What you will do:
Please retype the data below line for line and leave out every picture.
━━ Information provided
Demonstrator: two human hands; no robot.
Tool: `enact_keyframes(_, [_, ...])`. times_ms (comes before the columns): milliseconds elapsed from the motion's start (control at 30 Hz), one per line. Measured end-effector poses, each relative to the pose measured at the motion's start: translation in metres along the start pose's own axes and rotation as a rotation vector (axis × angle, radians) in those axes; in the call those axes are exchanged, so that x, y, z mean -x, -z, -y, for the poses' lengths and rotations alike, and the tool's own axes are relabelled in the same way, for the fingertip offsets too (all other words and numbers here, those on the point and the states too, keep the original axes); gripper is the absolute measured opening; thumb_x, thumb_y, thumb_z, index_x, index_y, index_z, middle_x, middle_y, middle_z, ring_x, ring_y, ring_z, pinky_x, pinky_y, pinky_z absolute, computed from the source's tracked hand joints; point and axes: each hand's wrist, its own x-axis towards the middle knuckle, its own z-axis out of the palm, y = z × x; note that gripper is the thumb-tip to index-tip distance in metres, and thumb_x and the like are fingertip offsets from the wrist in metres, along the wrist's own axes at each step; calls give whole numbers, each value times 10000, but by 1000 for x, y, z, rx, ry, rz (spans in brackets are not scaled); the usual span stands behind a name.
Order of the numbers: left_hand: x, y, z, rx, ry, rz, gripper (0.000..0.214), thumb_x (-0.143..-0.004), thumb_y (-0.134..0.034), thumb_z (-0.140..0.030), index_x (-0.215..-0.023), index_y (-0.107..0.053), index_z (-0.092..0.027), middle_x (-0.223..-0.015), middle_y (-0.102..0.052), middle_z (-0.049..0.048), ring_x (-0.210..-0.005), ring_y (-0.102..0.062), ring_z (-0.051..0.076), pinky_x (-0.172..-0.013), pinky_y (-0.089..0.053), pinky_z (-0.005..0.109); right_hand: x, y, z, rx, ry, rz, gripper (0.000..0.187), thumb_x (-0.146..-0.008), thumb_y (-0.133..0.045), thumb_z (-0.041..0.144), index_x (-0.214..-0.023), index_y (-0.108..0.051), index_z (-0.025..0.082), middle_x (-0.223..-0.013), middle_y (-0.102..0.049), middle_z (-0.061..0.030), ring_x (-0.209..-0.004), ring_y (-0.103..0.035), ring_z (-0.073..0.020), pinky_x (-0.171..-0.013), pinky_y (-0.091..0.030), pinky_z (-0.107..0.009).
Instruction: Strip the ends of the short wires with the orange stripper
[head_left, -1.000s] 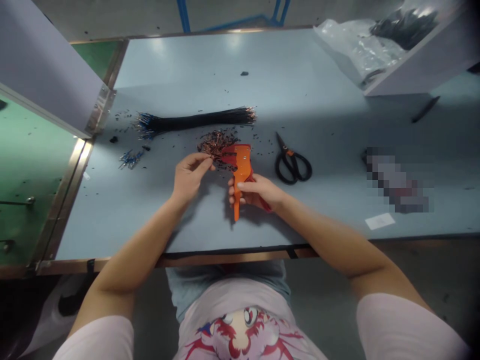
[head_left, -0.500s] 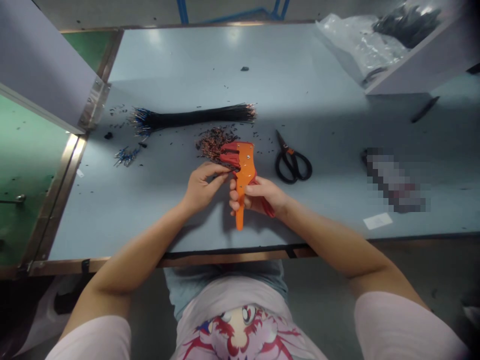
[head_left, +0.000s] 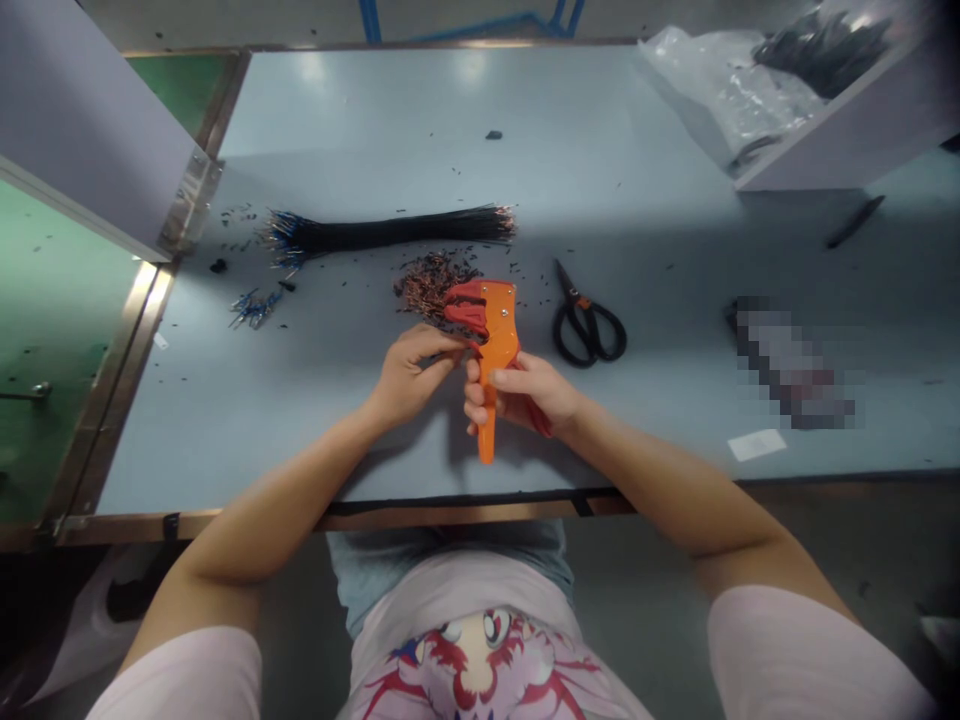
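Observation:
My right hand [head_left: 521, 392] grips the handle of an orange wire stripper [head_left: 493, 345], whose red jaws point left. My left hand [head_left: 416, 375] sits just left of those jaws, with its fingertips pinched on what looks like a thin black wire [head_left: 469, 342], mostly hidden. Beyond the tool lies a tangled heap of copper-ended wire pieces [head_left: 431, 285]. Behind that stretches a long bundle of black wires [head_left: 390, 230] with blue-tipped ends at the left. Black-handled scissors [head_left: 589, 330] lie to the right of my right hand.
The pale blue workbench [head_left: 600, 160] is scattered with small black bits. A few blue terminals [head_left: 253, 310] lie at its left. A white shelf [head_left: 840, 140] with a plastic bag stands at the back right; a pixelated object [head_left: 791, 365] and white paper slip [head_left: 756, 445] lie right.
My left hand has moved right, up to the stripper's jaws. The stripper has turned slightly and stays in my right hand.

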Motion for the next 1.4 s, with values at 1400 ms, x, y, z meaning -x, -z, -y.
enact_keyframes(1400, [2,-3,-1,66,70,-2,128,-821,-601,-188,-863,-715,-227,-797,-696,23,-808,-624,156,-801,-484,322,-3,-5,-1,216,53,-85,351,-826,-671,430,-704,-494,153,-528,-520,49,-394,-515,-93,-418,-540,-273])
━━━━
Answer to this problem:
Demonstrator: two human hands; no robot.
Tool: `enact_keyframes(_, [_, ...])`. times_ms (comes before the columns): milliseconds elapsed from the motion's start (control at 30 Hz), one per line. Measured end-effector poses, each relative to the pose measured at the motion's start: translation in metres along the start pose's own axes and rotation as a rotation vector (axis × angle, radians) in those axes; in the call those axes are exchanged, so that x, y, z mean -x, -z, -y, for the poses' lengths and rotations alike, and the tool's own axes are relabelled in the same way, for the fingertip offsets too (all other words and numbers here, those on the point and the states too, keep the original axes); gripper is the absolute measured opening; thumb_x, thumb_y, thumb_z, index_x, index_y, index_z, middle_x, middle_y, middle_z, ring_x, ring_y, ring_z, pinky_x, pinky_y, pinky_z absolute, computed from the source's tracked hand joints; point and axes: each hand's wrist, its own x-axis towards the middle knuckle, its own z-axis out of the palm, y = z × x; note that gripper is the thumb-tip to index-tip distance in metres, and thumb_x and the like are fingertip offsets from the wrist in metres, along the wrist's own axes at each step; calls give whole numbers, each value times 10000, but by 1000 for x, y, z, rx, ry, rz (spans in brackets are not scaled); the usual span stands behind a name.
Order of the numbers: left_hand: x, y, z, rx, ry, rz, gripper (0.000..0.214), thumb_x (-0.143..-0.004), thumb_y (-0.134..0.034), thumb_z (-0.140..0.030), index_x (-0.215..-0.023), index_y (-0.107..0.053), index_z (-0.092..0.027), middle_x (-0.223..-0.015), middle_y (-0.102..0.052), middle_z (-0.049..0.048), ring_x (-0.210..-0.005), ring_y (-0.102..0.062), ring_z (-0.051..0.076), pinky_x (-0.172..-0.013), pinky_y (-0.089..0.053), pinky_z (-0.005..0.109); right_hand: x, y, z, rx, ry, rz, gripper (0.000..0.187), thumb_x (-0.146..-0.008), thumb_y (-0.133..0.045), thumb_z (-0.041..0.144), index_x (-0.214..-0.023), index_y (-0.108..0.051), index_z (-0.025..0.082), middle_x (-0.223..-0.013), middle_y (-0.102..0.049), middle_z (-0.061..0.030), ring_x (-0.209..-0.004), ring_y (-0.103..0.035), ring_z (-0.073..0.020), pinky_x (-0.171..-0.013), pinky_y (-0.091..0.030), pinky_z (-0.107..0.009).
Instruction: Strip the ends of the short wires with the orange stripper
[head_left, -1.000s] 
[head_left, -0.500s] 
[head_left, +0.000s] 
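Observation:
My right hand [head_left: 521, 392] grips the handle of an orange wire stripper [head_left: 493, 345], whose red jaws point left. My left hand [head_left: 416, 375] sits just left of those jaws, with its fingertips pinched on what looks like a thin black wire [head_left: 469, 342], mostly hidden. Beyond the tool lies a tangled heap of copper-ended wire pieces [head_left: 431, 285]. Behind that stretches a long bundle of black wires [head_left: 390, 230] with blue-tipped ends at the left. Black-handled scissors [head_left: 589, 330] lie to the right of my right hand.
The pale blue workbench [head_left: 600, 160] is scattered with small black bits. A few blue terminals [head_left: 253, 310] lie at its left. A white shelf [head_left: 840, 140] with a plastic bag stands at the back right; a pixelated object [head_left: 791, 365] and white paper slip [head_left: 756, 445] lie right.
My left hand has moved right, up to the stripper's jaws. The stripper has turned slightly and stays in my right hand.
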
Motion for the next 1.4 s, with values at 1400 ms, x, y, z meaning -x, -z, -y.
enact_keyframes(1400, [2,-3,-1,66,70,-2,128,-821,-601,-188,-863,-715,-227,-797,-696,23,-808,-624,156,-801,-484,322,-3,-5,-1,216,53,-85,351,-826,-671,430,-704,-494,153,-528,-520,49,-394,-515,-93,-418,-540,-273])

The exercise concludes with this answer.